Running delta-import (successfully) will update the {dataimporter.last_index_time} in conf/dataimport.properties file. And next time, your query may run based on the new timestamp, which may return zero rows unless you updated the database.

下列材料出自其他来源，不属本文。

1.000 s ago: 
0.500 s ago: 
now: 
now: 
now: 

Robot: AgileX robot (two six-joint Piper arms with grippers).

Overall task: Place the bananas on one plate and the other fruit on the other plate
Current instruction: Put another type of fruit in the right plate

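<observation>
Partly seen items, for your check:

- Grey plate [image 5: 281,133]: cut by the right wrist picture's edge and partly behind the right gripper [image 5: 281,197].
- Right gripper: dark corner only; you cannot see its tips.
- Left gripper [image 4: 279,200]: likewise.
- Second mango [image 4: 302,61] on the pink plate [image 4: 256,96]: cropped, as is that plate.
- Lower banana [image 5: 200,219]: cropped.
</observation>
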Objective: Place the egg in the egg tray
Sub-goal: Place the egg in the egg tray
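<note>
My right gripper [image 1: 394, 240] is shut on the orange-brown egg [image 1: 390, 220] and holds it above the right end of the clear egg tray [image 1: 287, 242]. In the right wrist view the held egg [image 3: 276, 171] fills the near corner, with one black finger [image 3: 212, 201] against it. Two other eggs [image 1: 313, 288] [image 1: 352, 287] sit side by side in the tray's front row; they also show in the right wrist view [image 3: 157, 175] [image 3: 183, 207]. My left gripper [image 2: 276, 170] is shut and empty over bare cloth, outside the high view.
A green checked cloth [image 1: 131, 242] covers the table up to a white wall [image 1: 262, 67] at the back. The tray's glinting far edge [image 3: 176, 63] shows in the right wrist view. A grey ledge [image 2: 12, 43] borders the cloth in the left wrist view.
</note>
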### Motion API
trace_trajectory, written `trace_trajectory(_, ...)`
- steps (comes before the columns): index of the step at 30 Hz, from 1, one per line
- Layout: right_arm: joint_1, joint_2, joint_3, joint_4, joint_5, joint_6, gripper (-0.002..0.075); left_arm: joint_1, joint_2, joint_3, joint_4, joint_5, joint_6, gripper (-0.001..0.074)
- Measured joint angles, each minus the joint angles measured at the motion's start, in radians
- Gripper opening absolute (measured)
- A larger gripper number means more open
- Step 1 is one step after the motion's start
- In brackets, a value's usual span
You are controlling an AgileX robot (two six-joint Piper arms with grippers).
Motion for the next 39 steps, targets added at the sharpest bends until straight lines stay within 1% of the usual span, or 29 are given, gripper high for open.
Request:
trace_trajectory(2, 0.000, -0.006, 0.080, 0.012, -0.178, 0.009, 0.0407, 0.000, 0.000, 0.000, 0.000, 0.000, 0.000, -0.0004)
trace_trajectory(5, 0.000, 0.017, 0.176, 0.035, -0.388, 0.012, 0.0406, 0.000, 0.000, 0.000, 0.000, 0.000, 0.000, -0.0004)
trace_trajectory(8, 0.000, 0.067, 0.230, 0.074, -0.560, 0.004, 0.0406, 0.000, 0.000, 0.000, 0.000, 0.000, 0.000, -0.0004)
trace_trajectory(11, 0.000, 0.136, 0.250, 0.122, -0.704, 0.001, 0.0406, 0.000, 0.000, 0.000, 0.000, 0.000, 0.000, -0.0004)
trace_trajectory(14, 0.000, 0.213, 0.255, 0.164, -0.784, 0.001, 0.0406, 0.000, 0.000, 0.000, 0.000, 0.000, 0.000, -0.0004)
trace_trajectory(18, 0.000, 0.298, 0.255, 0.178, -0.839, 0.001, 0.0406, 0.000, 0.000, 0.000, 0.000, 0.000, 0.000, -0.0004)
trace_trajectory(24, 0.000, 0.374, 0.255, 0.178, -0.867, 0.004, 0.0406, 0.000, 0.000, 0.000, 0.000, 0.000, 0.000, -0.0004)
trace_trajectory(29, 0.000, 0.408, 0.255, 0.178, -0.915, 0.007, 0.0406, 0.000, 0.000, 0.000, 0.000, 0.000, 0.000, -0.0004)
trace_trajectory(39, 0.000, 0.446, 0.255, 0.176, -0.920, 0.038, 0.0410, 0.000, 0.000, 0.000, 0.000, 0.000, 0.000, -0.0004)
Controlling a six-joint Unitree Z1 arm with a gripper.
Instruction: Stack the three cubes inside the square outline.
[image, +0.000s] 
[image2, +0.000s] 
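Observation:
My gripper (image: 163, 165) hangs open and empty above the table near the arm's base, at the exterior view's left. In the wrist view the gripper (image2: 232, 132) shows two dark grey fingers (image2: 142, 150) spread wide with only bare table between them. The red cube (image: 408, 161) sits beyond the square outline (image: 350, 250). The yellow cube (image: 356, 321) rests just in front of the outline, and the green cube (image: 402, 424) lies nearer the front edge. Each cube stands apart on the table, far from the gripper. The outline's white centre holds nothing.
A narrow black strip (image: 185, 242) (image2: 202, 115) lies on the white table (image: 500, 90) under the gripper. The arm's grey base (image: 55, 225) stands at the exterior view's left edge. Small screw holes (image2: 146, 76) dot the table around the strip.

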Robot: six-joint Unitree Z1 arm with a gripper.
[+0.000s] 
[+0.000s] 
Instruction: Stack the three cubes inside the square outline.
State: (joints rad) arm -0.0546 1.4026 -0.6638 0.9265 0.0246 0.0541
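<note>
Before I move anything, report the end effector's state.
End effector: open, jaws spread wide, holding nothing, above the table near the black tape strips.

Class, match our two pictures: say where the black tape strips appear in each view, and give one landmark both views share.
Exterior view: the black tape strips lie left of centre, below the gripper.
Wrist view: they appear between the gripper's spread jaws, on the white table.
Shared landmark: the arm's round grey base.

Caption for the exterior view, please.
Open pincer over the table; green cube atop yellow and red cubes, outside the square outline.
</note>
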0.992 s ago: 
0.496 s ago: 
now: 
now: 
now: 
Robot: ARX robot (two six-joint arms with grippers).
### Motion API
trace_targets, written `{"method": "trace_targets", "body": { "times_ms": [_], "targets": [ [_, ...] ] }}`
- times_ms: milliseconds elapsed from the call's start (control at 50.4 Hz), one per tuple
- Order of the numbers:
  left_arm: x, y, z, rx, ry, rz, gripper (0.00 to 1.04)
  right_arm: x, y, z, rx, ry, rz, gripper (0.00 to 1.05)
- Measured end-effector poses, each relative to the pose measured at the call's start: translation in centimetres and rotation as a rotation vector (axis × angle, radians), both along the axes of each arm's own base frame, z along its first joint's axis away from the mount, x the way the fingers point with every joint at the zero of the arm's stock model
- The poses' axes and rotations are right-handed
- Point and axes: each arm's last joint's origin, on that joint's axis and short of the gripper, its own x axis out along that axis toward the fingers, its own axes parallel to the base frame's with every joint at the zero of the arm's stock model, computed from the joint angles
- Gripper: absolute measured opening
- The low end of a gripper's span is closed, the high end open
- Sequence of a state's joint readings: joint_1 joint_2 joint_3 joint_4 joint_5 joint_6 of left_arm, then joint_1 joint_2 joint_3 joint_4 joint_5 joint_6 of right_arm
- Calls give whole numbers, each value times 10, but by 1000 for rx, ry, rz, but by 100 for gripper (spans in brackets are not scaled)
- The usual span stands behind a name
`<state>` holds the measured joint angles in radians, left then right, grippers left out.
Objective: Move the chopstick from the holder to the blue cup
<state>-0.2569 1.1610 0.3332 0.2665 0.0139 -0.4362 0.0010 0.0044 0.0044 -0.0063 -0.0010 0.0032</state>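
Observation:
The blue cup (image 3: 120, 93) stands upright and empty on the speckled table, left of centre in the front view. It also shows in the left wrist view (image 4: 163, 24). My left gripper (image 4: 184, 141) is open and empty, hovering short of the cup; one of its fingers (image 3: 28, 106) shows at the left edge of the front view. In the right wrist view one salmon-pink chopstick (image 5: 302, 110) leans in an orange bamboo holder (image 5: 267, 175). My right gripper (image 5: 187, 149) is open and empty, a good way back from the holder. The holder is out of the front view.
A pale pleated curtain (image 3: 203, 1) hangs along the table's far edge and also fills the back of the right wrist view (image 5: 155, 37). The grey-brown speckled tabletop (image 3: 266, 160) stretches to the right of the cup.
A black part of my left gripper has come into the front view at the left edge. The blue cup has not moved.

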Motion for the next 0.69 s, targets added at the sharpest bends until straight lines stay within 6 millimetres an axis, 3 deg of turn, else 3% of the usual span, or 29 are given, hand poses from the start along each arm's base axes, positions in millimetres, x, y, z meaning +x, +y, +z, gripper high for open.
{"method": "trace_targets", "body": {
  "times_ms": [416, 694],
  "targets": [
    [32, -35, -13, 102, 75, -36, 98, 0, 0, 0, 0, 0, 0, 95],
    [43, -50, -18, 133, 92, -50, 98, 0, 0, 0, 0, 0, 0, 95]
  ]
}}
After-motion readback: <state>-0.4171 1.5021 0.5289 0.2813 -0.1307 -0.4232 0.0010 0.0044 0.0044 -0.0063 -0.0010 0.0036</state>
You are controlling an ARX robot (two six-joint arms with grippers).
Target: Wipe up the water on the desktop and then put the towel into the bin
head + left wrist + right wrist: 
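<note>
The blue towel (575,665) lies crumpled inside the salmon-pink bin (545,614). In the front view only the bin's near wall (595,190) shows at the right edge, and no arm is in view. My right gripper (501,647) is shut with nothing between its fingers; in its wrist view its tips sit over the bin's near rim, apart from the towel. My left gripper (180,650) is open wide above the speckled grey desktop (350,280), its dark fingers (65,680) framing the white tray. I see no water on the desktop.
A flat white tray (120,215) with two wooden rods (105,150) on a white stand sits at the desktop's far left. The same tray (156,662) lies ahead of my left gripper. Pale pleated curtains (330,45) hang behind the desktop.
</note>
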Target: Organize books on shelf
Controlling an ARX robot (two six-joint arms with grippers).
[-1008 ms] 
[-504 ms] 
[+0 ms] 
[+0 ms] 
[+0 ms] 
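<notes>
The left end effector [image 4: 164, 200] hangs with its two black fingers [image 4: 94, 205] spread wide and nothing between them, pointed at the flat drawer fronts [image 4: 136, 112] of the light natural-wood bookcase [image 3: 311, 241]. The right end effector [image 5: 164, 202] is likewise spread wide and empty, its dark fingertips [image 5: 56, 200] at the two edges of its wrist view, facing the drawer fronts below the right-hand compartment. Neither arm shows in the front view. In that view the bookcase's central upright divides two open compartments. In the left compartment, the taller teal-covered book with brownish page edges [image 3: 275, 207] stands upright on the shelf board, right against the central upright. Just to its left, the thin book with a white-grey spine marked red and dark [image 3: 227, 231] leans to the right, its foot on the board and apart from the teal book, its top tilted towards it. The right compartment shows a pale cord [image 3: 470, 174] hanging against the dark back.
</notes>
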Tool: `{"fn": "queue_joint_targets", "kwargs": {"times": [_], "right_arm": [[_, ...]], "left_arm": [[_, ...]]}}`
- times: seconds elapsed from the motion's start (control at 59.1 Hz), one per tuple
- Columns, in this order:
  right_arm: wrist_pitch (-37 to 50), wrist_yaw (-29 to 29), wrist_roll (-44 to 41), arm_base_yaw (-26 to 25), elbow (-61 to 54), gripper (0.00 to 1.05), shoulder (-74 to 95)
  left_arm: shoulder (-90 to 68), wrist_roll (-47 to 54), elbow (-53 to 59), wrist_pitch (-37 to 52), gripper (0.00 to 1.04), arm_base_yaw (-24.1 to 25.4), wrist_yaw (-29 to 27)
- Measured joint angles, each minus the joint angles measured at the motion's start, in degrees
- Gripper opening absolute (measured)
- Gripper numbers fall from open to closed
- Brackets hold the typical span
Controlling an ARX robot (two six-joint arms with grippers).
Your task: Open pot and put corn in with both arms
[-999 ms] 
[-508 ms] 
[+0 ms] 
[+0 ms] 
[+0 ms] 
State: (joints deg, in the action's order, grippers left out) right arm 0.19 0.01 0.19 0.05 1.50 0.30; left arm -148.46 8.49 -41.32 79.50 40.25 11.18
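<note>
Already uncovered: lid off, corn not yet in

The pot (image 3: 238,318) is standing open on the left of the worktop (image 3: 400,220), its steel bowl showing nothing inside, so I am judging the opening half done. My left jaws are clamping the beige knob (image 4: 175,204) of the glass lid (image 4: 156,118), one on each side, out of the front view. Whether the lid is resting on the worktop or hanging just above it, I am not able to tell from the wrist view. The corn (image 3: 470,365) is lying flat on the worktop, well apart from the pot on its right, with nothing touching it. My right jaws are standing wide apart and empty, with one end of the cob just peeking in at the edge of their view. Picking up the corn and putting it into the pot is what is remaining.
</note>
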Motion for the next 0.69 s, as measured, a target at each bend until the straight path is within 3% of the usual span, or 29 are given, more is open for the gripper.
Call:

2.dataimporter.delta.id 和 dataimporter.last_index_time
dataimporter.delta.id 应该是 dih.delta.id
last_index_time 保留在 dataimporter 命名空间中.**dataimporter.last_index_time** 至少适用于 solr 4.2.0.dih.last_index_time 也可能像 solr wiki 中提到的那样工作,但我还没有测试过
last_index_time remains in the dataimporter namespace. **dataimporter.last_index_time** works at least in solr 4.2.0. dih.last_index_time might works too as it was mentioned in the solr wiki, but I haven't test it
3.时间戳需要转换为正确的 DataTime 数据类型取决于数据库.
如果是 SQL 服务器:
In case of SQL server:
LAST_MODIFIED_DATETIME > convert(datetime,'${dataimporter.last_index_time}')
这篇关于Solr 增量导入不起作用的文章就介绍到这了,希望我们推荐的答案对大家有所帮助,也希望大家多多支持IT屋!